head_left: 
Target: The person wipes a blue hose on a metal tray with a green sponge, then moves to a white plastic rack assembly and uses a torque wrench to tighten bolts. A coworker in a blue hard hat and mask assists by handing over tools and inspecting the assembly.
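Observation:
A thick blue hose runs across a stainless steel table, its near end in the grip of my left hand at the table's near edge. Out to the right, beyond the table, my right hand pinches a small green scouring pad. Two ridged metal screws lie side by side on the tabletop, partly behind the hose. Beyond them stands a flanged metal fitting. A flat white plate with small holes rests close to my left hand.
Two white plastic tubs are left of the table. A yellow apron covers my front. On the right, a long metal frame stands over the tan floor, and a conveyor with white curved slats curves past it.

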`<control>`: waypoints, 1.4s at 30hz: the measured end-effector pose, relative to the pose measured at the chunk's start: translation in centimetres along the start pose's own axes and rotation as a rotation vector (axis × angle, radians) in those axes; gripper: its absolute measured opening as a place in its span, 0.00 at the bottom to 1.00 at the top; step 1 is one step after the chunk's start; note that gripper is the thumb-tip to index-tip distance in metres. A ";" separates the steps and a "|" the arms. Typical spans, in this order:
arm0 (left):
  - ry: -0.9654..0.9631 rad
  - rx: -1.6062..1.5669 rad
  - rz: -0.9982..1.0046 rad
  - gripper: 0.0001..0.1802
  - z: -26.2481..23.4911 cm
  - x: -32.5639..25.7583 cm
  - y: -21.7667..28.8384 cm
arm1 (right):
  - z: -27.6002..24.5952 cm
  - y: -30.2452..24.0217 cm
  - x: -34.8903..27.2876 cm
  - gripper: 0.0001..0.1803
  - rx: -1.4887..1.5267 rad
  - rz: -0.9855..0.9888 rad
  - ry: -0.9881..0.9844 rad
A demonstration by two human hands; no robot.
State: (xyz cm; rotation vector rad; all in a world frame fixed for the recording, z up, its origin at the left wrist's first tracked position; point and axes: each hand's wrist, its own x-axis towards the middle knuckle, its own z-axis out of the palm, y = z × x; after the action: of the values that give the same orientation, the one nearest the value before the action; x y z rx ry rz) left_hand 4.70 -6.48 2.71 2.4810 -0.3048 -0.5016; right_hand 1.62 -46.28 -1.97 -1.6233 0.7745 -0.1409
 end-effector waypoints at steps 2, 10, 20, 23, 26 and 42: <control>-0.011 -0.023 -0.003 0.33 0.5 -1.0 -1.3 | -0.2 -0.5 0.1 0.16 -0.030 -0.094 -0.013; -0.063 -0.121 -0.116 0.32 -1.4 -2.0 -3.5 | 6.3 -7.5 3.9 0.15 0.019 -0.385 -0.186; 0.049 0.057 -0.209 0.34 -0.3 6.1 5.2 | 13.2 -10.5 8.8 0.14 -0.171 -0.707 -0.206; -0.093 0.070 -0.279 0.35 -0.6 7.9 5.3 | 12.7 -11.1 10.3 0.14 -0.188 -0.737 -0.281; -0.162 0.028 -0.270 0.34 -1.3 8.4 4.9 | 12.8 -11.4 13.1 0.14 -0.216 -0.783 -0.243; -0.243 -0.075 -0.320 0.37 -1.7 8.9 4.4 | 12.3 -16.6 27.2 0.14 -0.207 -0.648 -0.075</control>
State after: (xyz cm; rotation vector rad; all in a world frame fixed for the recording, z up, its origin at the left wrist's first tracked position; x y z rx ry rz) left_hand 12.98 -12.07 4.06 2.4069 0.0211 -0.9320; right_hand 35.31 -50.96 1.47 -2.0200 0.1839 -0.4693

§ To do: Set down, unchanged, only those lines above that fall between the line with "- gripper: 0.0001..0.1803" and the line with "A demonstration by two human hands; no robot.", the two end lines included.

§ Your response:
  - gripper: 0.0001..0.1803
  - rx: -1.4887..1.5267 rad
  - rz: -0.9855..0.9888 rad
  - ry: -0.9881..0.9844 rad
A demonstration by two human hands; no robot.

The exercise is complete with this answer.